Il 72.enne Tim Hunt era al centro di una bufera per aver definito le donne in laboratorio "un problema"
Ats
11.06.2015 18:17

LONDRA - Ha fatto marcia indietro, ma non abbastanza, perché in realtà ha confermato la sua visione sessista, peggiorando le cose e sopratutto mettendo in serio imbarazzo gli ambienti scientifici britannici. Il premio Nobel britannico Tim Hunt, 72 anni, ha lasciato il suo incarico alla University College London (Ucl) dopo aver sollevato un polverone affermando che le donne nei laboratori costituiscono un "problema" in quanto "le difficoltà con le ragazze" spesso danneggiano la scienza.
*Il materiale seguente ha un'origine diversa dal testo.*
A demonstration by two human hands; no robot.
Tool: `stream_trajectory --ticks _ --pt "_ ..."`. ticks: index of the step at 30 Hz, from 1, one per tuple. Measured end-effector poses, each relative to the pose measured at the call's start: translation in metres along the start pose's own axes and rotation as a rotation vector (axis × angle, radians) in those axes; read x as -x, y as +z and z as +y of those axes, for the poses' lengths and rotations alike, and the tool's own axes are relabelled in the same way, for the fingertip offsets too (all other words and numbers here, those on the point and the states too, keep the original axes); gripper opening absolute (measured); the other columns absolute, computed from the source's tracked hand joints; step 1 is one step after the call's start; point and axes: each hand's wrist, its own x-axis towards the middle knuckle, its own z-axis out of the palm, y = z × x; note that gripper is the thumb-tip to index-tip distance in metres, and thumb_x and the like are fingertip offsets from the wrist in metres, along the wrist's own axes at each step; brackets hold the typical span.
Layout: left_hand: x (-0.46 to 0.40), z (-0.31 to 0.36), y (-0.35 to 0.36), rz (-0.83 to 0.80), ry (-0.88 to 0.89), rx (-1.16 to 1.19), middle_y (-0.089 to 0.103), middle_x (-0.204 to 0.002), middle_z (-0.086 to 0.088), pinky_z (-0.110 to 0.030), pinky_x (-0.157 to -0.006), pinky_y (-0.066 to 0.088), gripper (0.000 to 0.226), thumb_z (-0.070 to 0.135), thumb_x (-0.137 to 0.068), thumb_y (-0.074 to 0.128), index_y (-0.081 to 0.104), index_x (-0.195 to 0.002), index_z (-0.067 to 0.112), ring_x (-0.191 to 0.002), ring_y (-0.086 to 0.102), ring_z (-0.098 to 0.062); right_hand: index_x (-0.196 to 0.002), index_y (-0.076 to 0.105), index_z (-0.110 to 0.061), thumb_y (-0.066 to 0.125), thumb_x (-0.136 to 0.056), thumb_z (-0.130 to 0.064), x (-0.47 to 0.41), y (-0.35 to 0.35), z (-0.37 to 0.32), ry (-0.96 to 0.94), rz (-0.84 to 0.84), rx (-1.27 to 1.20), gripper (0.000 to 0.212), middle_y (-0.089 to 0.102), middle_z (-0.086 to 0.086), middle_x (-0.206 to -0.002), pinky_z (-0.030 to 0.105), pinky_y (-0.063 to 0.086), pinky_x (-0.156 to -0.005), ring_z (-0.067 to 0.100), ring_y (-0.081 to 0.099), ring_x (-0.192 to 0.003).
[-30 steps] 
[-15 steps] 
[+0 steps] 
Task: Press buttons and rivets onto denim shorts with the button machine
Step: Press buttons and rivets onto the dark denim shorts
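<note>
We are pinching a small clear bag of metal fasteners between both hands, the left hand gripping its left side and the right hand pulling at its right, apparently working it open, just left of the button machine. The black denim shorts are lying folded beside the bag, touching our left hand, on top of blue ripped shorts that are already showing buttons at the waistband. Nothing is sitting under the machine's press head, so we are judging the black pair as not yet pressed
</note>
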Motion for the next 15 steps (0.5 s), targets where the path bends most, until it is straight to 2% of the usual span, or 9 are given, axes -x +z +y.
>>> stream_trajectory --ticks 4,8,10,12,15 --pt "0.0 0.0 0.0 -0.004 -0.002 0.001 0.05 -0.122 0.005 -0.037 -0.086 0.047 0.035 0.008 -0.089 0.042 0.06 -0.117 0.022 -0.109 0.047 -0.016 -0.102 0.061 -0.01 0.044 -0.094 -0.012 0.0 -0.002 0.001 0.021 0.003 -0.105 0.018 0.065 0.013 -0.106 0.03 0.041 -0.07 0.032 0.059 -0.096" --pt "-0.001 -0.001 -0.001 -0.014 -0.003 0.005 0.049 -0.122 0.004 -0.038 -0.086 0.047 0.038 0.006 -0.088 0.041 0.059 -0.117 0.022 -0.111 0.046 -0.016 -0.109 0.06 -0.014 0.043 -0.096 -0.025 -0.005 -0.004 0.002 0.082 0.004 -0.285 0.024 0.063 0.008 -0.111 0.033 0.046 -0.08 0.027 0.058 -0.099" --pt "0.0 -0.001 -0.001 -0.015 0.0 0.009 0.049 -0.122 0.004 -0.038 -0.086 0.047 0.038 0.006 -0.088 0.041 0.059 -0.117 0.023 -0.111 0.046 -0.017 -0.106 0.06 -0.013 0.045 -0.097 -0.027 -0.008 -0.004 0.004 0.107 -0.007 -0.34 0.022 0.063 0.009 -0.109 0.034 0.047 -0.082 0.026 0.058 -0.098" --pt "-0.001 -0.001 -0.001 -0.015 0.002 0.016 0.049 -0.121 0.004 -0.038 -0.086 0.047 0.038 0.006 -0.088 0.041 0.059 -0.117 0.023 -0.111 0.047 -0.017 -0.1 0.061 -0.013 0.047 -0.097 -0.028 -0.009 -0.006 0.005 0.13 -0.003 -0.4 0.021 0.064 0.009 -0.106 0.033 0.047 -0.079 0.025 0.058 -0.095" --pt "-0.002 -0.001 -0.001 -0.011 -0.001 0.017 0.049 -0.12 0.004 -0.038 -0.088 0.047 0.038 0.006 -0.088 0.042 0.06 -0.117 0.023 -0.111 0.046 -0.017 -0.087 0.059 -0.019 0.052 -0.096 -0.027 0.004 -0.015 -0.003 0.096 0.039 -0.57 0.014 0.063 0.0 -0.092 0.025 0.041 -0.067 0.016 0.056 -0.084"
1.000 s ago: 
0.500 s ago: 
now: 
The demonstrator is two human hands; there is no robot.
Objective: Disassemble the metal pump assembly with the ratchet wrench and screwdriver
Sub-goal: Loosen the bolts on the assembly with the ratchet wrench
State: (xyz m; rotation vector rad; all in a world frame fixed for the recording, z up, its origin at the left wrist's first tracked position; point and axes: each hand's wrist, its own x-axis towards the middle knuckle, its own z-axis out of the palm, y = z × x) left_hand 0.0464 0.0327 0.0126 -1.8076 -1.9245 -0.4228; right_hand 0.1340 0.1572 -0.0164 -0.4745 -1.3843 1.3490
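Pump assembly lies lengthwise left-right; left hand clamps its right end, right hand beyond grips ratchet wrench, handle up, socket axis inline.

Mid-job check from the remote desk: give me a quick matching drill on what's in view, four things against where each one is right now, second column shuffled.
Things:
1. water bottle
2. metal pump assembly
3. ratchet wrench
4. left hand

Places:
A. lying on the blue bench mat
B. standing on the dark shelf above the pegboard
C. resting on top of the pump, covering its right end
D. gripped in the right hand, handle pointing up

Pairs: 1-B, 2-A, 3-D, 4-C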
Marie Curie (anzi Maria Skodowska), sopravvissuta al marito Pierre dal quale ha poi ereditato la cattedra alla Sorbona, probabilmente si sarà rivoltata nella tomba pensando al suo doppio premio Nobel, il primo dei quali vinto insieme con il consorte.

Hunt, premio Nobel per la medicina nel 2001, aveva lasciato di stucco il suo pubblico ad una conferenza mondiale di medicina e dei giornalisti scientifici in Corea del Sud sottolineando che è meglio non avere donne nei laboratori perché "ci innamoriamo di loro, si innamorano di noi e quando le criticate si mettono a piangere".

Il polverone non si è placato nemmeno dopo le sue scuse, che in realtà vere scuse non erano, in quanto Hunt non ha affatto ritirato le sue parole, pur affermando di aver voluto soltanto fare una battuta. "Sono veramente dispiaciuto se ho offeso qualcuno - ha detto alla BBC - Ero sincero solo quando parlavo delle difficoltà con le ragazze".

Oggi l'università in un comunicato ha reso noto che Hunt si è dimesso, ricordando che l' "Ucl è stata la prima università in Gran Bretagna ad ammettere studentesse in condizione di parità con gli uomini, sulla scia del nostro impegno per l'eguaglianza di genere".

Leggendo la biografia che lo stesso Hunt ha scritto per il sito del premio Nobel lo scienziato cita donne con cui ha lavorato in laboratorio, facendo scoperte di primo piano. Tra queste "Nechama Kosower e suo marito Ed", con i quali si trovava all'Albert Einstein College of Medecine a New York, insieme a Ellie Ehrenfeld. Oltre a Joan Ruderman e il suo studente Eric Rosenthal, con i quali ha lavorato alla fine degli anni Settanta.

Ultimo dettaglio, e non da poco: Hunt è sposato con Mary Collins, professoressa di immunologia allo stesso University College di Londra. Si saranno conosciuti in laboratorio, si presume.